_ACTIVITY_:
Your answer should consist only of the lines below from the one with "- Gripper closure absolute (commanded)" through the one with "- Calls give", copied exactly.

_PROVIDED INFORMATION_:
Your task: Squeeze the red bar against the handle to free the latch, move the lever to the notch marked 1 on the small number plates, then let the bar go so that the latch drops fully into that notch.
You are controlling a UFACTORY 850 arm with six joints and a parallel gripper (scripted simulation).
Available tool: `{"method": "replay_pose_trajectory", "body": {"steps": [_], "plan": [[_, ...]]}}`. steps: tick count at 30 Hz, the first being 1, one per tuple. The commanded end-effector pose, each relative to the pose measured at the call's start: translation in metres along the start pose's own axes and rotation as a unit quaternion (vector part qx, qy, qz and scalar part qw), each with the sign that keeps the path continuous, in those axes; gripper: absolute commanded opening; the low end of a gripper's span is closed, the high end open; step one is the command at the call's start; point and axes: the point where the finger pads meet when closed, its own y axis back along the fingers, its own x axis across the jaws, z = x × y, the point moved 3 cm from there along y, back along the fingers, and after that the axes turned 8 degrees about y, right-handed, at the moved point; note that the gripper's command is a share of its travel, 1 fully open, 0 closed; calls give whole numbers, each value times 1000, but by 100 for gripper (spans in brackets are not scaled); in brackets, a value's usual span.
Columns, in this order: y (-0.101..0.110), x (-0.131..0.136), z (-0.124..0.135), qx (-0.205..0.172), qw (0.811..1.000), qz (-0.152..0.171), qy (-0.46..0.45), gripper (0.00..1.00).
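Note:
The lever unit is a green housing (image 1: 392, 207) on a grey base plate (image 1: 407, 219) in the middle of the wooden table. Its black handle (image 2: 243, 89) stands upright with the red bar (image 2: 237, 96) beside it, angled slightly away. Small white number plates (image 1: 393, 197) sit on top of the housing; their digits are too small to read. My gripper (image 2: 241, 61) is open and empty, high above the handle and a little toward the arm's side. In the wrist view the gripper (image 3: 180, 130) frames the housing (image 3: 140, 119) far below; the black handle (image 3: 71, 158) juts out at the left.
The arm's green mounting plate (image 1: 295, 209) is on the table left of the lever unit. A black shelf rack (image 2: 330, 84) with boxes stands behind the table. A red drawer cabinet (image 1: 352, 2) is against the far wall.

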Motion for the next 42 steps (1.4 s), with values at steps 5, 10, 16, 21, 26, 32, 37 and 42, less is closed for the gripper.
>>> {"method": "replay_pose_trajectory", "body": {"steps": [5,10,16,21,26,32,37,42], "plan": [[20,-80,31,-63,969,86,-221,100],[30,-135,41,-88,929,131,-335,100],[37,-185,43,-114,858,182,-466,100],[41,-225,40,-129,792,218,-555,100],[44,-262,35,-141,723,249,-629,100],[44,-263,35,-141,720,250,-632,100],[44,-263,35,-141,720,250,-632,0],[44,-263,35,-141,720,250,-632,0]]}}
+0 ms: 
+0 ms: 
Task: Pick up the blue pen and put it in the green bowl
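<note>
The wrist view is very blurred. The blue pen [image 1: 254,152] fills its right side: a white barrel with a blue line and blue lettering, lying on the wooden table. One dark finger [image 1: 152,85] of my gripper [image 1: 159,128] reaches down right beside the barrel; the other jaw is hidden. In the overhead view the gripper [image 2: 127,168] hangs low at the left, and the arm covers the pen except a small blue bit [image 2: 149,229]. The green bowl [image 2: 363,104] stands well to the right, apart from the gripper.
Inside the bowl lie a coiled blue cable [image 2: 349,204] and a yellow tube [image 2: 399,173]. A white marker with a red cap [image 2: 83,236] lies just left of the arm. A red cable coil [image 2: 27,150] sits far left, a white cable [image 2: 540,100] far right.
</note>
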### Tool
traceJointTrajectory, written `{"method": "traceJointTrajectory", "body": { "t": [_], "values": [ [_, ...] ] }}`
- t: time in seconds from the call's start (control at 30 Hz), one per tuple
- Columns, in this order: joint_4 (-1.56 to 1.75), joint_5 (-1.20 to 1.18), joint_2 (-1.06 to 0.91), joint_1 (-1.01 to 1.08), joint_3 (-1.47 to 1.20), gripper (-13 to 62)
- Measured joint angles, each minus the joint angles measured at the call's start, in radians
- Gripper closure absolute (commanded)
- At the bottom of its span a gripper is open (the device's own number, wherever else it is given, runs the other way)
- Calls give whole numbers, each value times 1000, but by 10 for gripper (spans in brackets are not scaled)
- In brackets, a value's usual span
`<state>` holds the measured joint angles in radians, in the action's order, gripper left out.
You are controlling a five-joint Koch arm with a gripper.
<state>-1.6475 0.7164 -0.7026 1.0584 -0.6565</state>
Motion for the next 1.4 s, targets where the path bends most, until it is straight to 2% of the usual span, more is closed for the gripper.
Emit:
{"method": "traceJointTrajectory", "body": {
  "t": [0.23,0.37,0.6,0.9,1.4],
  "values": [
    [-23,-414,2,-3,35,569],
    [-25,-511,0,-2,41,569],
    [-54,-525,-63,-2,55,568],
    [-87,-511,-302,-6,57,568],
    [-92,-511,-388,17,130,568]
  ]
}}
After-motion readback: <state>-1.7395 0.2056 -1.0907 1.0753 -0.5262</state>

_WRITTEN SOLUTION_:
- Gripper closure absolute (commanded)
- At the bottom of its span a gripper is open (the device's own number, wherever else it is given, runs the other way)
- Calls give whole numbers, each value times 1000, but by 10 for gripper (spans in brackets are not scaled)

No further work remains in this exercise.